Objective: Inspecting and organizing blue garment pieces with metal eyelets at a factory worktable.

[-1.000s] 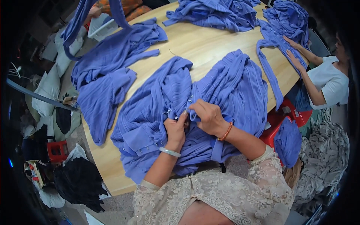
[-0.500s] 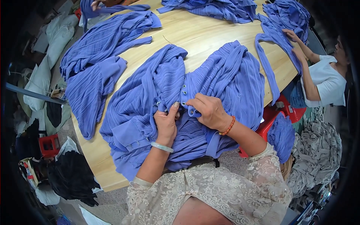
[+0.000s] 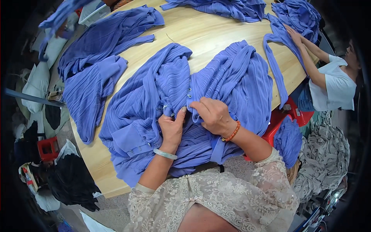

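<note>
A periwinkle-blue ribbed garment (image 3: 241, 87) lies bunched in front of me, its two front edges meeting in the middle. My left hand (image 3: 171, 129) pinches the left edge, thumb up, beside small metal hooks (image 3: 165, 106). Opposite it, my right hand (image 3: 213, 115) is closed on the right edge, a strip with metal eyelets (image 3: 189, 90). The fingertips of both hands almost meet; the cloth gripped between them is partly hidden. A folded flap with a row of hooks (image 3: 140, 148) lies left of my left wrist.
More blue garments (image 3: 112, 38) lie along the wooden table's (image 3: 101, 170) left and far sides. At the right a co-worker (image 3: 328, 79) handles blue cloth. Red stools (image 3: 297, 114), a grey cloth heap (image 3: 324, 162) and a black cloth pile (image 3: 73, 183) stand around the table.
My hands keep their grip, with only slight finger shifts at the edges. At the far left, a blue garment has been lifted outward off the table. The co-worker's hands have come together on the cloth.
</note>
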A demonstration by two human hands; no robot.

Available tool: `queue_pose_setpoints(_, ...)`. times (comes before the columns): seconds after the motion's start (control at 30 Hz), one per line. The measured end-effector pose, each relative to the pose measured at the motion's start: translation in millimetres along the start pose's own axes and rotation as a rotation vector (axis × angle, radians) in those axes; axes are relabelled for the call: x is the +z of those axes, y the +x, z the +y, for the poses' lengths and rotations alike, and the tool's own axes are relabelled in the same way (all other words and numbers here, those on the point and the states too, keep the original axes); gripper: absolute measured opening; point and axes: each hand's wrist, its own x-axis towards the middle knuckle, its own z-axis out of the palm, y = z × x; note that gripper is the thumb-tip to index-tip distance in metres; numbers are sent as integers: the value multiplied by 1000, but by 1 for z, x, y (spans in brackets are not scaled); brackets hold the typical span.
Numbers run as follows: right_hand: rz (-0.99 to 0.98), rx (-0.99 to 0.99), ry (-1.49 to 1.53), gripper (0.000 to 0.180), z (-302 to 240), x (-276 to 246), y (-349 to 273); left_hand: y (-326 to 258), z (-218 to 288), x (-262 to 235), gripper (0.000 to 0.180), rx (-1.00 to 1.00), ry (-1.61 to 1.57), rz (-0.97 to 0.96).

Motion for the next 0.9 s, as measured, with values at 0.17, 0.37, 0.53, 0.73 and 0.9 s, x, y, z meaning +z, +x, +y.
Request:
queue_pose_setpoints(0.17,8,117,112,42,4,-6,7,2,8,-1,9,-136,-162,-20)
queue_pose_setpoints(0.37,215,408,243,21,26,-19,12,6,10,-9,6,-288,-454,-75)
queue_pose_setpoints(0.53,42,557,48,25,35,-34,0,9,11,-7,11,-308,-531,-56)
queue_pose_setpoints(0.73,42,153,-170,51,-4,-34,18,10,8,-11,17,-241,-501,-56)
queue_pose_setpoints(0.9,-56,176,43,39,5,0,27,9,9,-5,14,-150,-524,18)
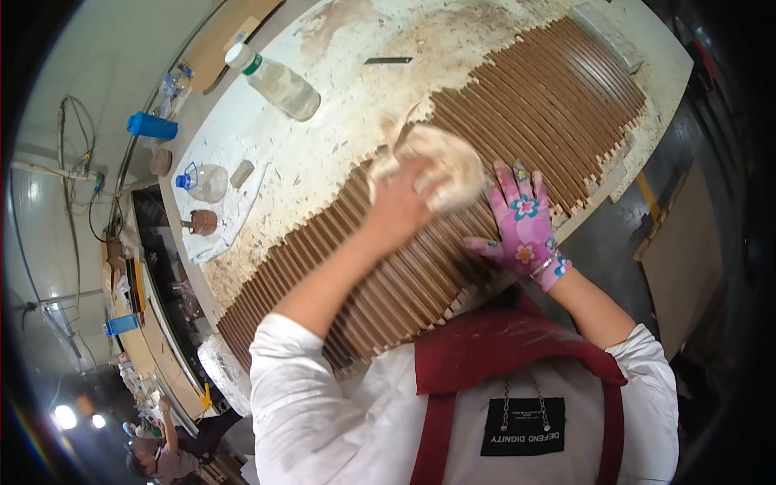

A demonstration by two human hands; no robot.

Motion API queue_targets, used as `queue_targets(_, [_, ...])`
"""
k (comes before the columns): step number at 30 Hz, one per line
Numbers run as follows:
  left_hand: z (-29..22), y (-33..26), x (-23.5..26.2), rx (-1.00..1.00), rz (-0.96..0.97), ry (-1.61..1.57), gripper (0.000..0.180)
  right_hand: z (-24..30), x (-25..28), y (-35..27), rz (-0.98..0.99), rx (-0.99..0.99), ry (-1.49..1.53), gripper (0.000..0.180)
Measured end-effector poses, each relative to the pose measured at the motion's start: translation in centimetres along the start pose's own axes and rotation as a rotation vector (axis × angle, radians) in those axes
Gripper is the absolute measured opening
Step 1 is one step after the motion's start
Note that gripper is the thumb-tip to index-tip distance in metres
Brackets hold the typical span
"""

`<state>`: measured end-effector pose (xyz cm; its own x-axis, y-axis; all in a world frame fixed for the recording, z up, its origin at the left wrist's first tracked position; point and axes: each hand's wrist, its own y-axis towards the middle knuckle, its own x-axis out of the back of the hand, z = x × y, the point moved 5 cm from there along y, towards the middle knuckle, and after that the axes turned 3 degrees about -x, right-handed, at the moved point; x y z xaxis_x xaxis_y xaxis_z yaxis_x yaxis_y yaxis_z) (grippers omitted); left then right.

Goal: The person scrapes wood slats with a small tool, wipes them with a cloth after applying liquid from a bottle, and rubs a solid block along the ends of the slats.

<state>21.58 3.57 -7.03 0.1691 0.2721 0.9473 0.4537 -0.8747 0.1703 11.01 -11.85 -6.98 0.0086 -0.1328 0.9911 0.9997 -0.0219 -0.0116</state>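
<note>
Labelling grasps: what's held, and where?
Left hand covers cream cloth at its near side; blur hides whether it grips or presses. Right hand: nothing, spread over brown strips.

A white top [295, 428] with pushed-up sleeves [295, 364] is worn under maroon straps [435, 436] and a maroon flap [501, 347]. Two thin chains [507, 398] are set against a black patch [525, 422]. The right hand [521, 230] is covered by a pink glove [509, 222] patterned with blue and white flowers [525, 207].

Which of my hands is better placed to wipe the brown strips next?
Likely your left hand: it's on the cream cloth, which lies over the strips. Your right hand, in a pink flowered glove, is spread beside the cloth with nothing visible in it.
</note>
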Motion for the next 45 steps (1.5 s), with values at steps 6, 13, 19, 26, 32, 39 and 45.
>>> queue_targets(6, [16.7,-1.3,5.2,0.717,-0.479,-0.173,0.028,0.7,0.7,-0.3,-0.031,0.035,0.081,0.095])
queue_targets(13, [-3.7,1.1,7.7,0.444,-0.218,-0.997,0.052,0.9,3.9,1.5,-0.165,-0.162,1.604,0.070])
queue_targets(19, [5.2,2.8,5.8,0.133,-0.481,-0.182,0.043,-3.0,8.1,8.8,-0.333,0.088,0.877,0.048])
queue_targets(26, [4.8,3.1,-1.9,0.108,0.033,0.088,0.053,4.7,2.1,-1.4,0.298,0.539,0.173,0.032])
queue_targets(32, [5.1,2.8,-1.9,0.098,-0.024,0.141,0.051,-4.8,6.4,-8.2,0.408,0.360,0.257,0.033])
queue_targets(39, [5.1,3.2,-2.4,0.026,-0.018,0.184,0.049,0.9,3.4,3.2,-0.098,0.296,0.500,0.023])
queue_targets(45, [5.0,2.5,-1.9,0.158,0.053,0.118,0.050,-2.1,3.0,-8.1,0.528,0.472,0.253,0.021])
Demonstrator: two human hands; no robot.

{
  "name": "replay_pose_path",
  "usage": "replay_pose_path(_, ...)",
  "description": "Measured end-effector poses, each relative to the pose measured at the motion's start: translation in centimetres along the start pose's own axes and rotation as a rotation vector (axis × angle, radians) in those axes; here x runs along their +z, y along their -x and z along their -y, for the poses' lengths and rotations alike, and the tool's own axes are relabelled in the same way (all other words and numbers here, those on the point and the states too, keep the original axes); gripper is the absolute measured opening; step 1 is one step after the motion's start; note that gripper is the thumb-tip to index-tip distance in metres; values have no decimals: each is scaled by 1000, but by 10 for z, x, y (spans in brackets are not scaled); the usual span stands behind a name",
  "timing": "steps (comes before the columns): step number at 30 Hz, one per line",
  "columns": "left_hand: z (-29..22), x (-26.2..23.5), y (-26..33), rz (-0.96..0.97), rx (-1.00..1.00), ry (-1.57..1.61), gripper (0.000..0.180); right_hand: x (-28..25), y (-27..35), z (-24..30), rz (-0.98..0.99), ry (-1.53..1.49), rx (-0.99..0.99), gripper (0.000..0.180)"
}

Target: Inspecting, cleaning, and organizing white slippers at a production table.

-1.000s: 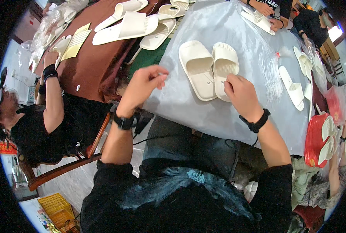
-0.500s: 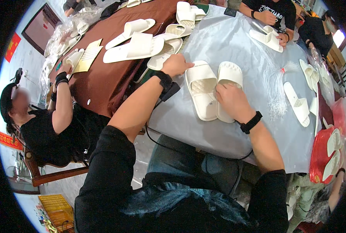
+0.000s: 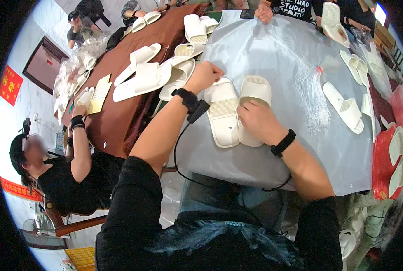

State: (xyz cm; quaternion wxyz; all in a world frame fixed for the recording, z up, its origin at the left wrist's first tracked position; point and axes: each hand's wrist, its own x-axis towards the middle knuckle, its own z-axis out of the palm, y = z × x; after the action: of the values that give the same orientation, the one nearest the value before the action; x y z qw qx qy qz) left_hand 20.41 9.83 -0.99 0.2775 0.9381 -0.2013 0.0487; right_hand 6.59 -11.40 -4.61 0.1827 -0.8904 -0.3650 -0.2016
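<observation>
While the left hand [image 3: 204, 77] is at the toe of the left slipper [image 3: 223, 108], fingers bent, the right hand [image 3: 260, 121] lies over the right slipper [image 3: 255, 86], fingers curled near its inner edge; whether either grips, I cannot tell. Both slippers sit side by side mid-frame on the grey bench [image 3: 285, 104]. White threads [image 3: 318, 99] lie right of centre; more slippers [image 3: 149, 77] lie at upper left.
</observation>
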Motion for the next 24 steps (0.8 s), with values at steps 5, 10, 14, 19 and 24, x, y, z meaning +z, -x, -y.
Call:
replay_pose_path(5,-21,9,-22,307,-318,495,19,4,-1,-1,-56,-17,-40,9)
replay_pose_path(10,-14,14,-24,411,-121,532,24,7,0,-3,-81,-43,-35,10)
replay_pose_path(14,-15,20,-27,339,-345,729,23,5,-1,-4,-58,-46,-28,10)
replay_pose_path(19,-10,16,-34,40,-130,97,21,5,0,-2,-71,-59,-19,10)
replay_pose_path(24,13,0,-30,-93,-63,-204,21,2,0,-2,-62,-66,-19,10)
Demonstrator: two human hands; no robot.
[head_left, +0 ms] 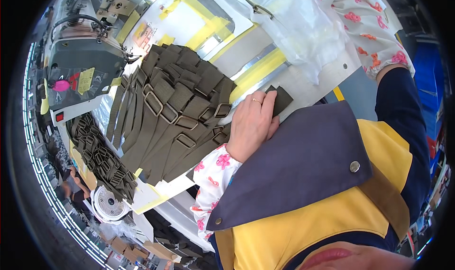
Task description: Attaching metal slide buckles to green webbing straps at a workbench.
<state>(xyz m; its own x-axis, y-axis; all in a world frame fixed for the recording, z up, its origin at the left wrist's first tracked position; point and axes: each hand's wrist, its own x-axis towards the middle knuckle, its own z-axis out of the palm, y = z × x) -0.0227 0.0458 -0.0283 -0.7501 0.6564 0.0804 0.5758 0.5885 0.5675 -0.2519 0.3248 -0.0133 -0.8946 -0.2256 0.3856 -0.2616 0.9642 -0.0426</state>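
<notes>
My left hand [253, 123], a ring on one finger, lies at the table's near edge. Its fingers are closed on an olive webbing strap [283, 99], whose folded or doubled end sticks out to the right past the fingertips. Just left of the hand spreads a large pile of olive webbing straps [182, 83] with bronze-coloured metal slide buckles [186, 122]. My right forearm, in a flower-patterned sleeve cover [365, 28], reaches up along the right side. The right hand itself is beyond the upper edge of the picture.
A sewing machine [83, 64] stands at the left. Below it hangs a bundle of buckled straps [102, 151], with a white fan [110, 202] beyond. Clear plastic sheeting [298, 28] covers the table's upper right. Yellow tape [258, 73] runs across the tabletop. Another person [78, 184] is far left.
</notes>
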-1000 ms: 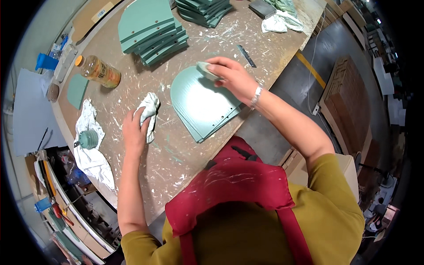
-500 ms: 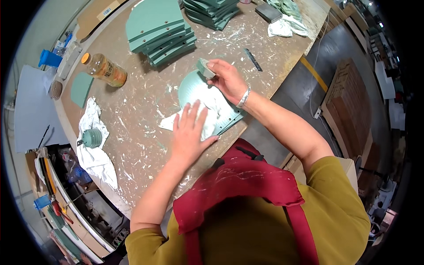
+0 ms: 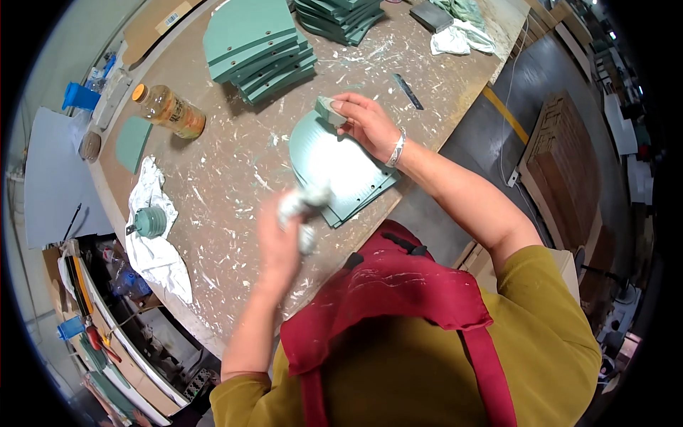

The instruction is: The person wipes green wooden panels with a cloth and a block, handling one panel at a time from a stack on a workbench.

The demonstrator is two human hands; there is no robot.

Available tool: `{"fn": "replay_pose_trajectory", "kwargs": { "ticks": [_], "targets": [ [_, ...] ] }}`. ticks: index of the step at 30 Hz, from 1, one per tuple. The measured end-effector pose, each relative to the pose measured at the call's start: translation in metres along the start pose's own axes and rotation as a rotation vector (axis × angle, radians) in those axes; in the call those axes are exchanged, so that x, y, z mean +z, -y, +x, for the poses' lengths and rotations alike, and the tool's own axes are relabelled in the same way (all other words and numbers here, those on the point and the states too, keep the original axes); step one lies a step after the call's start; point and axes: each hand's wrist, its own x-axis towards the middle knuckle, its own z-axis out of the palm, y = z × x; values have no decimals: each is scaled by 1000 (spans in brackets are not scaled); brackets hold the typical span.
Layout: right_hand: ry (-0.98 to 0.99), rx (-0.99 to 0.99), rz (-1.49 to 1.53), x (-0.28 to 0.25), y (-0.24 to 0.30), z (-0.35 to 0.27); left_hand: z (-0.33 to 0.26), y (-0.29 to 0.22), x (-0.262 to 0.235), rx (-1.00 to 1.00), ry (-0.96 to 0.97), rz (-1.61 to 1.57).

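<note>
Left hand (image 3: 279, 242) gripping white rag (image 3: 304, 206) at green panel's (image 3: 341, 167) near edge; right hand (image 3: 366, 121) pinching sanding block (image 3: 329, 111) on panel's far edge.

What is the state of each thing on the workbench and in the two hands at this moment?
Left hand: blurred, holding a white rag.
Right hand: gripping a small green block.
Curved green panel: flat on the bench, on others like it.
Amber bottle: on its side, capped.
White cloth: crumpled.
Green panel stack: fanned.
</note>
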Motion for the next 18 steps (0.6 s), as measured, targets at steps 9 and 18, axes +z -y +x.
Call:
{"fn": "replay_pose_trajectory", "kwargs": {
  "ticks": [9,18],
  "targets": [
    [10,-21,43,4,0,2,69,20,12,762,80,774],
    [-19,-23,0,4,3,-1,2,11,-2,734,392,650]
  ]
}}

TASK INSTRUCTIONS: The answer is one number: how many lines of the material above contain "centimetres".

EXERCISE RESULT: 2